Main findings
This study represents the largest longitudinal study of the association between LTL and the risk of brain health to date, taking advantage of a considerably large population that measured LTL by qPCR. We found that shorter LTL was associated with a higher risk of dementia and AD. We also observed linear associations of LTL with total brain volume, white matter volume, hippocampus, thalamus and accumbens.
The results from previous observational studies that examined the association between LTL and the risk of dementia were inconsistent with our findings. For instance, a case-control study showed that shorter LTL was not associated with a higher risk of AD.10 A prospective Rotterdam study including 1 961 participants demonstrated that both shorter and longer LTLs were associated with a higher risk of AD.9 On the other hand, a number of studies supported the association between shorter LTL and a higher risk of dementia or AD.24 25 One explanation for the discrepancy is attributed to the fact that LTL measurement by qPCR-based methods has high measurement error. Nonetheless, the massive LTL data generated by qPCR in the UK Biobank participants may offset the high measurement error of the method. Furthermore, our study has a very large sample size and a prospective study design, providing the strongest evidence about LTL and dementia.
The exact biological mechanisms of the observed association between LTL and dementia should be explored: those pathways that shorten telomeres, modulate the function of immune cells in the central nervous system and induce senescence of T cells in the blood.26 The telomere length of T cells is inversely correlated with serum levels of tumour necrosis factor-α (TNF-α) (a clinical marker of disease status). It is correlated with the proportion of CD8+T cells that lack expression of the CD28 co-stimulatory molecule, as well as correlated with apoptosis.6 Therefore, the telomere length of T cells correlates with AD disease severity. In addition, telomeres may play different roles in tau and amyloid pathology via multiple mechanisms.27 Microglial cellular senescence plays an important role in the development of AD, which is exacerbated by the presence of amyloid.28
A cross-sectional study that measured 1960 MRIs reported that LTL was associated with the volumes of only certain subsegmental regions, such as the hippocampus, amygdala, precuneus, thalamus and ventral diencephalon. And APOE genotypes did not substantially influence the association between LTL and brain volume.12 Additionally, a Swedish study including 57 midlife women revealed that shorter LTL was associated with reduced hippocampal volume, and the relationship was robust in APOE ε4 non-carriers and obscured in ε4 carriers.29 However, little is known about the association of LTL with white matter volume and grey matter volume. Our analysis suggested an association between LTL and white matter volume but not grey matter volume. There was no interaction between LTL and APOE ε4 allele. The underlying mechanism for the association between LTL and brain volume is unclear. Future studies should focus on how telomere shortening affects brain structure.

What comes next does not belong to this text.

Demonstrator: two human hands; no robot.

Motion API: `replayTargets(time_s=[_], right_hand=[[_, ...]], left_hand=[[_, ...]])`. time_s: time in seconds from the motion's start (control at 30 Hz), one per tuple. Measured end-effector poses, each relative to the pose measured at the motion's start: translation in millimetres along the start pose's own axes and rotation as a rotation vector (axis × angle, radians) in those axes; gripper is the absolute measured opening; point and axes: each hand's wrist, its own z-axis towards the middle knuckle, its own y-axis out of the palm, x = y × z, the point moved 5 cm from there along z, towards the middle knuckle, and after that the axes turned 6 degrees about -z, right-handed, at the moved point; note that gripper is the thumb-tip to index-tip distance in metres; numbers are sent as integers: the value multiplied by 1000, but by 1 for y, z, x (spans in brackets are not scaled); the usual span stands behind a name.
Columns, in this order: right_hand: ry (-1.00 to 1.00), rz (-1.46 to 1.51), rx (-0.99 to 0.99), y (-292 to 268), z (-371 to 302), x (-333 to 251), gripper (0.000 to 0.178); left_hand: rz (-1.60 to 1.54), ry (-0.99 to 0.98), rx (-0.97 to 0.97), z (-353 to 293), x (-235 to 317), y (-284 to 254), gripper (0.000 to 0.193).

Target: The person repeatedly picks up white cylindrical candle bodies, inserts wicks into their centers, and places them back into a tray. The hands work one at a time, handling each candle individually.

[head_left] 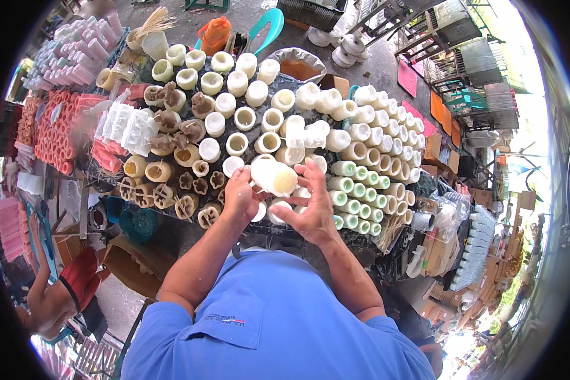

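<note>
A pale wax candle, a short cylinder with a rounded end facing me, is up over the front edge of the table. My left hand grips its left side, thumb and fingertips against it. On the other side my right hand has its fingers spread around the candle, and the fingertips come close to its surface; whether they touch it I cannot tell. Hollow wax cups stand in rows just beyond my hands. White wax pieces lie on top of some cups.
Green-lined wax cylinders lie stacked at the right. To the left are orange tubes, pink cylinders and brown flower-shaped cups. A lined bin stands behind the table, a cardboard box at lower left. Another person is at far left.
</note>
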Motion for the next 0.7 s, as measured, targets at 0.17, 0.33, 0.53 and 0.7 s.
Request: replayTargets(time_s=[0.17, 0.33, 0.53, 0.7], right_hand=[[-221, -537, 8, 5, 41, -26, 74], [-120, -543, 97, -37, 133, -29, 62], [-139, -830, 137, -63, 298, 5, 58], [3, -1054, 32, -41, 361, 66, 62]], left_hand=[[126, 22, -34, 9, 8, 13, 22], [231, 186, -127, 20, 51, 27, 36], [454, 232, -200, 1, 75, -14, 33], [487, 231, -127, -16, 70, -63, 26]])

Our findings underscore a relationship between LTL and dementia, providing potential clinical implications. Since LTL is largely inherited, individuals who inherit shorter LTL may be predisposed to dementia,30 making LTL an appealing predictive biomarker for dementia. In addition, shorter LTL is widely regarded as an indicator of poorer neuropsychological condition,6 so measurement of LTL might be considered as an option offered to the public to motivate healthy lifestyle choices in the general population.
Limitations
Compared with prior studies, this study is the largest single-site study of LTL that examined its association with brain volume and dementia. Our study’s strengths include a large sample size, prospective study design and the ability to adjust for potential confounders. Several limitations must be taken into account. First, we only measured telomere length in leucocytes DNA. Measurements from glial cells could have been more informative, but they were not available in large-scale studies like the UK Biobank. Whereas, a previous study showed a significant association between telomeres length measured from peripheral blood and brain tissue, which confirmed the robustness of our results.31 Second, LTL was measured only once at baseline in nearly 470 000 participants. Based on the results of the current study, we were unable to identify whether changes in LTL impact the chances of dementia development. Third, dementia diagnoses were obtained from electronic health records only, so some dementia cases may not have been fully covered; likewise, we inevitably omitted some undiagnosed dementia and less severe dementia cases as they might not have been mentioned in the electronic health records. However, validation studies have shown that electronic health records are reliable to ascertain dementia, with a positive predictive value of 84.5% in the UK Biobank compared with expert clinical adjudication.32 33 Fourth, although our analyses were adjusted for known potential biases and participants were followed up for a median of 11.8 years, it is still possible that unmeasured confounders and reverse causation remained. However, several sensitivity analyses conducted in our study supported the robustness of our findings. Finally, given the nature of an observational study design, conclusions of causality should be made with caution.
Implications
Based on a large-scale prospective UK Biobank study, we found that LTL acts as an aging biomarker associated with the risk of dementia. Furthermore, we also observed linear associations of LTL with total and regional brain structure. These findings highlight telomere length as a potential biomarker of brain health. Further studies are needed to unravel any underlying biological pathways from LTL to dementia.